#### Problem description
Produce as output only the lines below starting at the line with "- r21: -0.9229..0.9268" and continuing through the line with "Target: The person", each one exactly as written.

#### Data below

*-*-*

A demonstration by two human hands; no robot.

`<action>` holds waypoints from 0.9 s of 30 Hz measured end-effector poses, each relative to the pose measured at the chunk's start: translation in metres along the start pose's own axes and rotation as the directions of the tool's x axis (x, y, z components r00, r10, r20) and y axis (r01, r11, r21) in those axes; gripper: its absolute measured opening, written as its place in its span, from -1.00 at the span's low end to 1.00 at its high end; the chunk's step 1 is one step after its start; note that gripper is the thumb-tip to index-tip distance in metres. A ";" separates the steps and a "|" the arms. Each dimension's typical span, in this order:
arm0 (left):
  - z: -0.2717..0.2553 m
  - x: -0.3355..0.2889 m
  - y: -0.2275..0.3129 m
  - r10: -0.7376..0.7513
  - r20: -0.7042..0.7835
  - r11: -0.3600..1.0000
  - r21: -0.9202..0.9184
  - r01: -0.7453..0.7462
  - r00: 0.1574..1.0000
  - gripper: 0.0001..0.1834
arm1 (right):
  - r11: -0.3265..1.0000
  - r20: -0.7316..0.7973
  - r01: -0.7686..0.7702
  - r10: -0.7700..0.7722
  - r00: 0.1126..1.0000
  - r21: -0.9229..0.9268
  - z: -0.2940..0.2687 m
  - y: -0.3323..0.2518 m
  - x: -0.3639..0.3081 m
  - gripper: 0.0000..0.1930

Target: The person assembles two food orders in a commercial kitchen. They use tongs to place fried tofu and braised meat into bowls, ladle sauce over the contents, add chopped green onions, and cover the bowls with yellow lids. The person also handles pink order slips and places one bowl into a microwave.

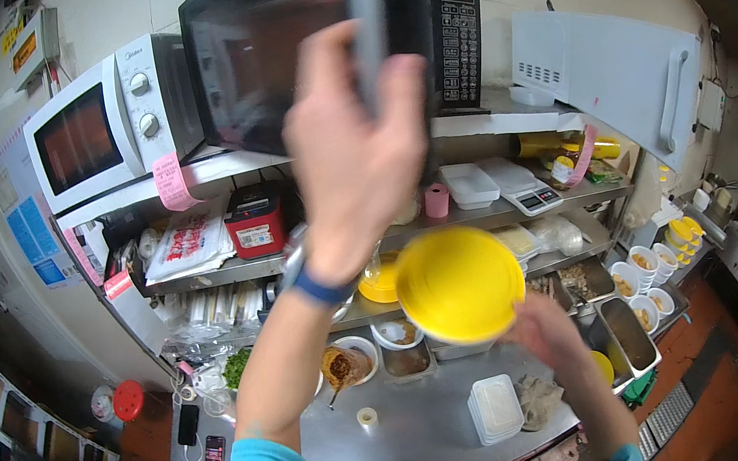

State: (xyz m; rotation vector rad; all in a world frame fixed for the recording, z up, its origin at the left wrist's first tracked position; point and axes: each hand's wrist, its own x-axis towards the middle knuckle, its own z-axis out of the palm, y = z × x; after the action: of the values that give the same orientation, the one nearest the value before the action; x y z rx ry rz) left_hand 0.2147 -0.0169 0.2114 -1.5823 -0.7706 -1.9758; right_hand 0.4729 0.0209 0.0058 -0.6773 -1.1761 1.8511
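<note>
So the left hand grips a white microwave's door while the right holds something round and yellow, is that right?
Not quite: in the head view, the left hand grips the door of the black microwave, not a white one. The right hand does hold something round and yellow.

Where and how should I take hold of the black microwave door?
I'd probably grip the silver upright strip on the black microwave door from the front, fingers on its left, thumb on its right: it is long, narrow and faces you. The left hand is at it, though blur hides the exact contact.
</note>
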 end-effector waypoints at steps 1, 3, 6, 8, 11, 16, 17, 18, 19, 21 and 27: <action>-0.024 -0.005 0.010 -0.110 -0.044 0.984 -0.147 0.103 0.993 -0.73 | 0.997 0.135 0.054 -0.061 0.989 0.053 0.015 -0.018 0.018 -0.59; -0.069 -0.006 0.026 -0.136 -0.224 0.986 -0.129 0.109 0.965 -0.67 | 0.977 0.346 0.154 -0.196 0.918 0.145 0.054 -0.055 0.067 -0.49; -0.117 -0.004 0.042 -0.361 -0.342 0.933 -0.133 0.336 0.867 -0.57 | 0.915 0.408 0.239 -0.363 0.838 0.325 0.125 -0.108 0.150 -0.55; -0.134 -0.003 0.043 -0.395 -0.373 0.911 -0.274 0.307 0.839 -0.52 | 0.884 0.344 0.307 -0.428 0.836 0.352 0.173 -0.139 0.208 -0.64; -0.149 -0.003 0.051 -0.459 -0.320 0.888 -0.128 0.442 0.829 -0.49 | 0.926 0.138 0.312 -0.344 0.929 0.210 0.232 -0.177 0.285 -0.65; -0.136 0.004 0.063 -0.545 0.094 0.786 -0.290 0.547 0.833 -0.79 | 0.798 0.094 0.262 -0.252 0.963 -0.543 0.262 -0.206 0.347 -0.74; -0.127 0.008 0.061 -0.510 0.145 0.807 -0.261 0.530 0.848 -0.81 | 0.709 0.141 0.314 -0.293 0.946 -0.632 0.256 -0.206 0.343 -0.77; -0.117 0.009 0.058 -0.485 0.201 0.820 -0.234 0.522 0.851 -0.83 | 0.655 0.170 0.403 -0.391 0.904 -0.639 0.247 -0.203 0.334 -0.75; -0.103 0.007 0.054 -0.471 0.249 0.808 -0.262 0.527 0.846 -0.87 | 0.562 0.250 0.532 -0.502 0.828 -0.633 0.228 -0.192 0.317 -0.72; -0.073 0.003 0.037 -0.421 0.342 0.857 -0.155 0.492 0.840 -0.82 | 0.103 0.532 0.828 -0.721 0.444 -0.551 0.175 -0.157 0.267 -0.70; 0.080 -0.010 -0.060 -0.127 0.320 0.962 0.270 0.038 0.939 -0.74 | 0.901 0.369 0.276 -0.144 0.918 -0.336 -0.013 0.059 0.072 -0.85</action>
State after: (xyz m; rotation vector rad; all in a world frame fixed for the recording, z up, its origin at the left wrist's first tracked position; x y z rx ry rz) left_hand 0.2314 0.0821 0.2071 -1.7669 -1.1963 -1.5934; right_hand 0.4251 0.0748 -0.0538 -0.4204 -1.7951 1.6007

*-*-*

#### Exercise solution
  - r21: -0.9229..0.9268
  - z: -0.2940..0.2687 m
  - y: -0.3323..0.2518 m
  - x: -0.3639..0.3081 m
  - gripper: 0.0000..0.1930

Target: The person assembles two food orders in a commercial kitchen. They use tongs to place fried tofu and braised meat into bowls, ladle sauce over the contents, add chopped green onions, and cover the bowls with yellow lids. The person also handles pink order slips and places one bowl into a microwave.

The exercise requires nothing more.